L’Institute for the Study of War ha scritto nel suo ultimo aggiornamento che “il tasso di avanzamento delle forze russe nella regione di Bakhmut è probabilmente rallentato negli ultimi giorni, anche se è troppo presto per valutare se l’offensiva russa per catturare Bakhmut abbia raggiunto il picco”.

Il think tank ha citato blogger militari russi che hanno recentemente ammesso che “le forze ucraine nella regione di Bakhmut sono riuscite a rallentare leggermente il ritmo dell’avanzata russa intorno a Bakhmut e agli insediamenti circostanti”.

Il rapporto ha aggiunto che fonti sui social media ucraini “hanno affermato in precedenza che le forze ucraine hanno completamente espulso le forze russe dalla periferia orientale di Bakhmut” intorno al 21 dicembre.

L’istituto ha concluso che “le forze russe probabilmente faranno fatica a mantenere il ritmo delle loro operazioni offensive nella regione di Bakhmut e potrebbero cercare di avviare una pausa tattica o operativa”.

Kherson è stata pesantemente bombardata entro 24 ore

Un uomo in uniforme militare guarda uno schermo.
Domenica, un soldato ucraino osserva un drone che si alimenta da un centro di comando sotterraneo a Pakhmut, nella regione di Donetsk, in Ucraina. (Lipkus/Associated Press)

E il giorno prima, un micidiale attacco russo alla città meridionale di Kherson, che le forze ucraine hanno riconquistato il mese scorso, ha provocato decine di morti e feriti.

Il governatore regionale ucraino Yaroslav Yanushevich ha riferito domenica che le forze russe hanno bombardato aree controllate dagli ucraini nella regione parzialmente occupata di Kherson 71 volte nelle ultime 24 ore, inclusi 41 attacchi alla città di Kherson.
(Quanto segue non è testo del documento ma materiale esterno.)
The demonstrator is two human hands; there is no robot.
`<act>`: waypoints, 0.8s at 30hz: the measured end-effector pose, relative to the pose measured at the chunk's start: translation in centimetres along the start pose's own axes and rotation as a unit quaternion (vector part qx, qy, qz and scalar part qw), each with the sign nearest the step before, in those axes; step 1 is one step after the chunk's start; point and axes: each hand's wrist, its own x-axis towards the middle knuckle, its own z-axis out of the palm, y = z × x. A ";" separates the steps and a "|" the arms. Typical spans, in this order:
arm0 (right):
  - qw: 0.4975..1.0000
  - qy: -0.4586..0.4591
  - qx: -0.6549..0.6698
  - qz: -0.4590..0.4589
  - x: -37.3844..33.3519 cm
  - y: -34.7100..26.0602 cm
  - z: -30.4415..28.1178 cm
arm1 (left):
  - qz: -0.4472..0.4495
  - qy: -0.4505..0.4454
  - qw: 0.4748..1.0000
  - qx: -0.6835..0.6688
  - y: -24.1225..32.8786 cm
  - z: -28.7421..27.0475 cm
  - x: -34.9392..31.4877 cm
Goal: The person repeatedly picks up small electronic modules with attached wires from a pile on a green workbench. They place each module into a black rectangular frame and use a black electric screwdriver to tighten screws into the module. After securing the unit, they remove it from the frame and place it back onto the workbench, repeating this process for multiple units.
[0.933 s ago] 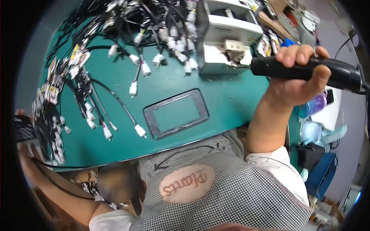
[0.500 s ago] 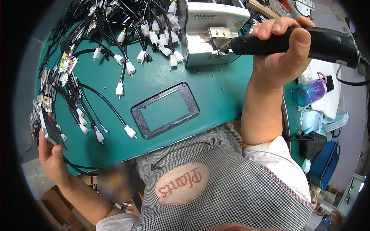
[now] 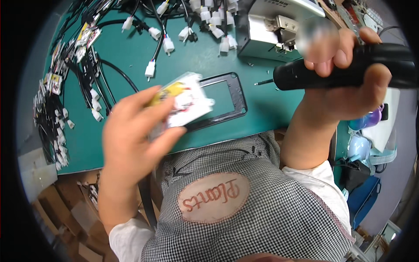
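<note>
Rectangular frame (image 3: 220, 101) lay flat on the counter (image 3: 131, 65), near its front edge. Wire harnesses (image 3: 65, 83) piled along the left side and across the back. Metal box machine (image 3: 266, 30) sat behind the frame, to the right. Left hand (image 3: 135, 135) with small packet (image 3: 183, 102) hovered over the frame's left end. Right hand (image 3: 345, 83) held power screwdriver (image 3: 349, 70) over the right side.

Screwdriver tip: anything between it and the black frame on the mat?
Nothing visible. The electric screwdriver in the right hand points its bit across bare green mat toward the black frame; the left hand holds a small module over the frame's left side.
</note>
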 end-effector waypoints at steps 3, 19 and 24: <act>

16 persone sono morte, secondo il funzionario, tra cui tre soccorritori che erano impegnati nell’operazione di sminamento dell’area di Bereslav nella regione. Janosevic ha detto che altri 64 sono rimasti feriti.

Nella vicina regione di Dnipropetrovsk, la città di Nikopol è stata bombardata con artiglieria pesante durante la notte, ha detto il governatore Valentin Reznichenko. Non sono state registrate ulteriori perdite.